Si vous êtes passionné de sport, il vous est probablement déjà arrivé de suivre avec préoccupation les variations de performance de l’un des joueurs de votre équipe. « Il avait tellement bien joué en début de championnat : que se passe-t-il soudainement ? Serait-ce un problème physique ? Sa motivation n’est-elle plus la même ? » L’enseignant se pose des questions similaires à propos des performances d’un élève, l’économiste à propos d’une variation des prix du marché…

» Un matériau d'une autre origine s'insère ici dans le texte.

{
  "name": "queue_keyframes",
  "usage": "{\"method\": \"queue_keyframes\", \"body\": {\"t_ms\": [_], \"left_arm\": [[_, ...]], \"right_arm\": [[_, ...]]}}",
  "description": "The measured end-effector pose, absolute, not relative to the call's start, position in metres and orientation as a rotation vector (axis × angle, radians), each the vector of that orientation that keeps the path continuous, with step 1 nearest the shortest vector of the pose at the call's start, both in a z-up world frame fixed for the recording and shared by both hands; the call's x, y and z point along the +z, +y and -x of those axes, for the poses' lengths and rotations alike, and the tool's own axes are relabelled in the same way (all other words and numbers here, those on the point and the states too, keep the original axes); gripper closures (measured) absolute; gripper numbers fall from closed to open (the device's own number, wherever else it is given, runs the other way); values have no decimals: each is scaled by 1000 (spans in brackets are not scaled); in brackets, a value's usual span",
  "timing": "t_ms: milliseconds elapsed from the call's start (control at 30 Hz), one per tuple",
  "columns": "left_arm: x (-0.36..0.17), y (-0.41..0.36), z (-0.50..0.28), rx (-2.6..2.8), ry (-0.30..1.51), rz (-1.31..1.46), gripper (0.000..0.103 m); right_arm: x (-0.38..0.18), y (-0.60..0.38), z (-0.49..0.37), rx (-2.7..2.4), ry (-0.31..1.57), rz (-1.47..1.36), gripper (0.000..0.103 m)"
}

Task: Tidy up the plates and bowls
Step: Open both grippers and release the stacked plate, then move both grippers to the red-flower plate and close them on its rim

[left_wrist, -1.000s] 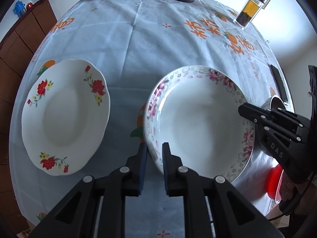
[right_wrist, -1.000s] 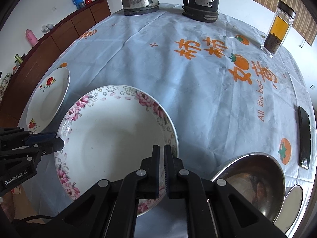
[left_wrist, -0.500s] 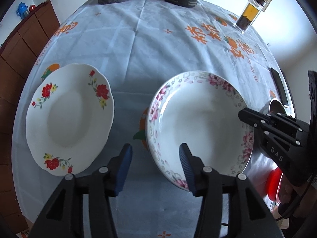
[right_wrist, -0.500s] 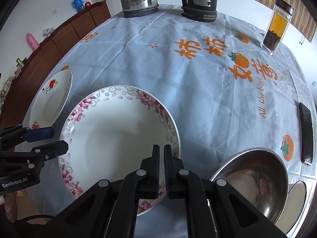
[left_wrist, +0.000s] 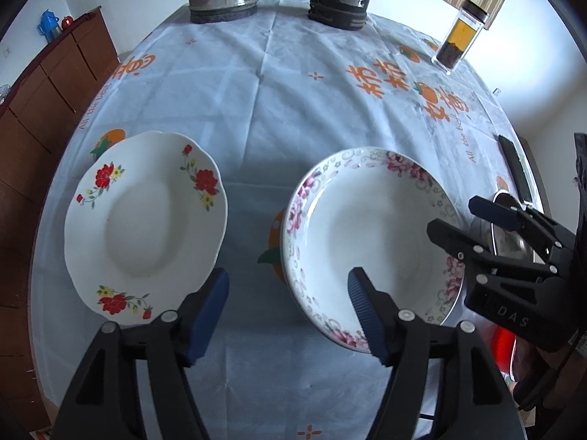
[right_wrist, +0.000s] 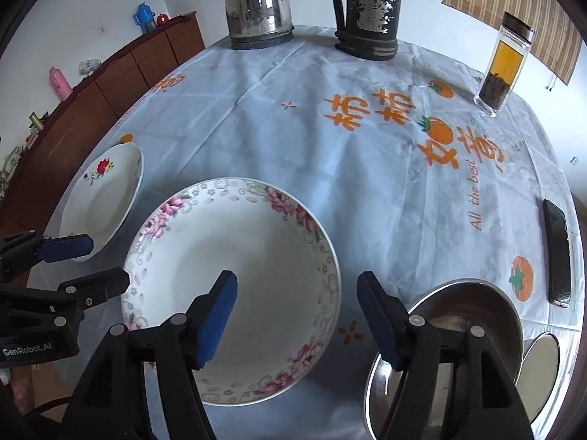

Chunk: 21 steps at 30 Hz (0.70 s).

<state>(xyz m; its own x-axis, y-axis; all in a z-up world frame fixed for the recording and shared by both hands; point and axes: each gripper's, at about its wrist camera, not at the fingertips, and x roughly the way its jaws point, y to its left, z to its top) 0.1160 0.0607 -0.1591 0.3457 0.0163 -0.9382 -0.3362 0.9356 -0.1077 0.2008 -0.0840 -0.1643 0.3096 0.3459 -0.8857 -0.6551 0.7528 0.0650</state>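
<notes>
A pink-flowered deep plate (left_wrist: 370,234) lies on the tablecloth; it also shows in the right wrist view (right_wrist: 234,275). A red-flowered plate (left_wrist: 143,220) lies to its left, seen too in the right wrist view (right_wrist: 102,201). A steel bowl (right_wrist: 447,348) sits right of the pink plate, with a small white dish (right_wrist: 541,363) beyond it. My left gripper (left_wrist: 288,304) is open and empty, above the gap between the two plates. My right gripper (right_wrist: 297,308) is open and empty over the pink plate's near right rim.
A steel kettle (right_wrist: 258,3), a black thermos (right_wrist: 367,11) and a tea bottle (right_wrist: 504,62) stand at the far side. A phone (right_wrist: 557,253) lies at the right edge. A wooden sideboard (right_wrist: 91,110) runs along the left. A red object (left_wrist: 504,348) sits low right.
Both grippers opened: the left let go of the pink plate's rim first, then the right. Both drew back and up a little; the plate rests on the table.
</notes>
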Motion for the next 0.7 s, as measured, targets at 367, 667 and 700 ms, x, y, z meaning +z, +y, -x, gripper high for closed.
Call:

Lorsque nous évaluons la plausibilité de nos explications, nous pensons rarement au fait que ce type de phénomènes peut être le simple fait du hasard : si la bonne performance est un écart chanceux à la moyenne, il est probable que l’événement suivant sera une performance moins bonne que la précédente, et inversement. On parle de « régression à la moyenne ». Sans retirer tout crédit à nos explications, ajouter, dans notre boîte à outils du raisonnement, le concept de « régression à la moyenne » peut nous aider à mieux calibrer notre confiance dans certaines explications.

Citons un autre exemple : nous repérons des « coïncidences » très facilement… trop peut-être Deux événement malencontreux surviennent un lundi matin et nous en déduisons qu’il nous arrive toujours des mauvaises choses en début de semaine. Pourtant, nous savons que recourir à des observations multiples et calculer des moyennes est une procédure plus fiable. En portant notre regard sur nos modalités de raisonnement, en réalisant le rôle de certains outils pour corriger leurs limites, nous pouvons a minima nous préparer à changer d’avis si des arguments plus fiables nous sont présentés.

Volontairement, les exemples choisis sont sans enjeux. Nous pouvons nous appuyer sur de tels exemples pour comprendre le rôle de certains outils. Mais le réel objectif d’une amélioration de l’esprit critique est de nous permettre de mobiliser de tels outils quand les enjeux le justifient.